2. Shore Up Your Retirement Savings
None of us is getting any younger. And I doubt you want to work indefinitely. So, take the initiative to sock away what you can now.

  • Contribute to your company retirement plan: If you have a 401(k) plan, a 403(b) plan, or a 457 plan at work, you can contribute $15,500 in 2007 (some of you may be limited in your contributions by plan "top-heavy" rules).
  • Look at your contributions for the year to date to be sure you maximize your savings: Sometimes you think you're taking enough out of each paycheck to contribute the most you can to your company retirement plan, but for whatever reason you're falling short. Look online or at your last statement to make sure you're on track to contribute the most you can. If you see a problem, try to adjust your payroll deductions before year-end.
  • Make catch-up contributions: If you are age 50 or older, you can put away an additional $5,000 in your retirement plan for a total of $20,500 in 2007.
  • Make IRA contributions: You can contribute up to $4,000 to an IRA in 2007 ($5,000 if you're older than age 50). Anyone, regardless of income level, can make a nondeductible traditional IRA contribution, and now there's even more reason to do so. The Tax Increase Prevention and Reconciliation Act of 2005 allows anyone, regardless of income level, to convert a traditional IRA to a Roth IRA in 2010 and beyond. The two biggest advantages to a Roth IRA are that you don't have to ever pay tax on distributions once you've held the account for five years and are older than age 59 1/2, and you'll never have to take minimum distributions. __ If you're self-employed, make sure you have 401(k) or profit-sharing plans in place by year-end.

3. Set a Holiday Budget

Most of us tend to overspend at the holidays. This year, before you head to the mall, why not spend some time thinking about how much you can really afford to give? The holidays are meant to be special, but sometimes we think that has to have a price tag. After working with lots of wealthy people for many years, I can tell you money won't buy happiness.
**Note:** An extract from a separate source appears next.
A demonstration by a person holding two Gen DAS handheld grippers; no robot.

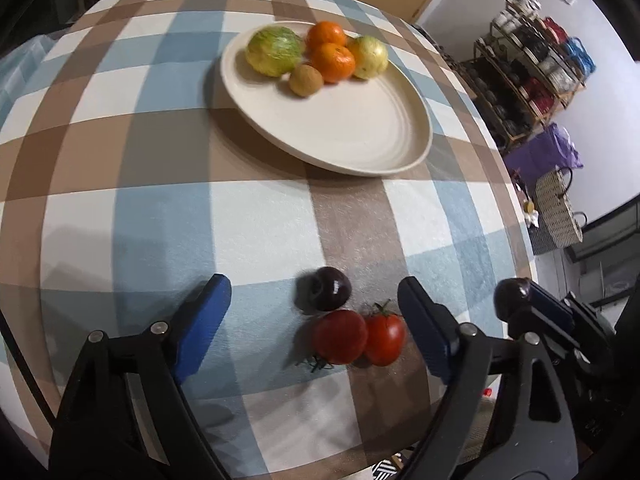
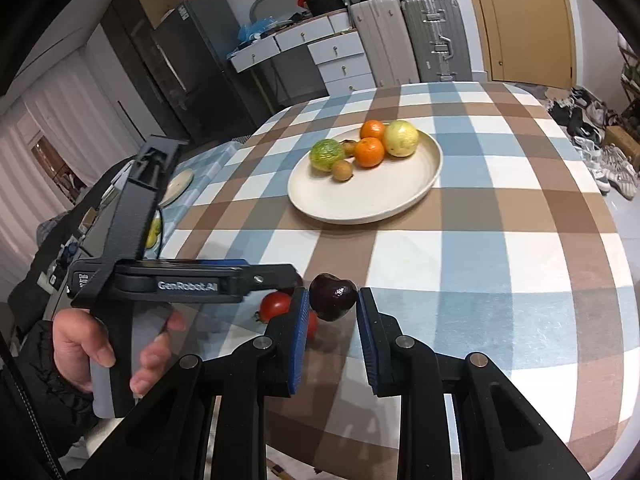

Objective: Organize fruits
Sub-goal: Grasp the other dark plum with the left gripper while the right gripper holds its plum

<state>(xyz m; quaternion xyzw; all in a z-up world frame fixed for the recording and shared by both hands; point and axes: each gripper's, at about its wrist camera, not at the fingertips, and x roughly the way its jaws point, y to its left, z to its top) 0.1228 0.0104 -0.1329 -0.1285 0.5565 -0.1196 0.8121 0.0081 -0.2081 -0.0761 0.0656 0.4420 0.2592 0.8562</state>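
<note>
Fruits [image 1: 316, 58] on plate [image 1: 360, 136], tomatoes [image 1: 358, 340] nearer

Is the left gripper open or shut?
Open: the left gripper has its blue pads wide apart, around two tomatoes without touching them.

We see second tomato [image 2: 312, 325] mostly hidden behind right gripper's left finger [image 2: 298, 340]. Small brown fruit [image 2: 349, 146] half hidden behind green fruit [image 2: 327, 154]. Plate fruits blurred in left wrist view. Far-right shelf items [image 1: 536, 52] too small to tell.
</note>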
So, get creative about how you show your appreciation to loved ones. Make memories that can last much longer than a typical present. That takes some planning, so carve out some time to do just that. (If you've already overspent this year, plan to exercise more restraint next holiday season.)

  • Make a list of whom you want to give to and set a range of how much you plan to spend. __ Add to that list holiday decorations, wrapping paper, travel expenses, postage on holiday cards, and so forth.
  • Create lasting memories by planning special times with family and friends.

4. Get Estate Documents in Place
Here's another area where people tend to procrastinate. After all, who really wants to think about death? The hardest part always seems to be whom you will name to be guardians for your kids or trustees for your assets.

Just do it.

  • Pick the best qualified person you can think of and "Git-R-Done" (as Larry the Cable Guy says). You can always amend your documents later if you find someone more suitable for the role of executor, guardian, or trustee or someone else to whom you want to leave the family heirlooms.
  • If you have estate documents, review them to make sure you're still happy with your current plan.

5. Earmark Money for the Kids' Education
Most of you are probably responsible parents. That's why it feels so good to bank some money for the kids' education. Whether you choose a 529 Savings Plan, a Coverdell Education Savings Account, a Uniform Gift/Transfer to Minors account, or something else, carve out some money from your next few paychecks or year-end bonus to invest in your child's future.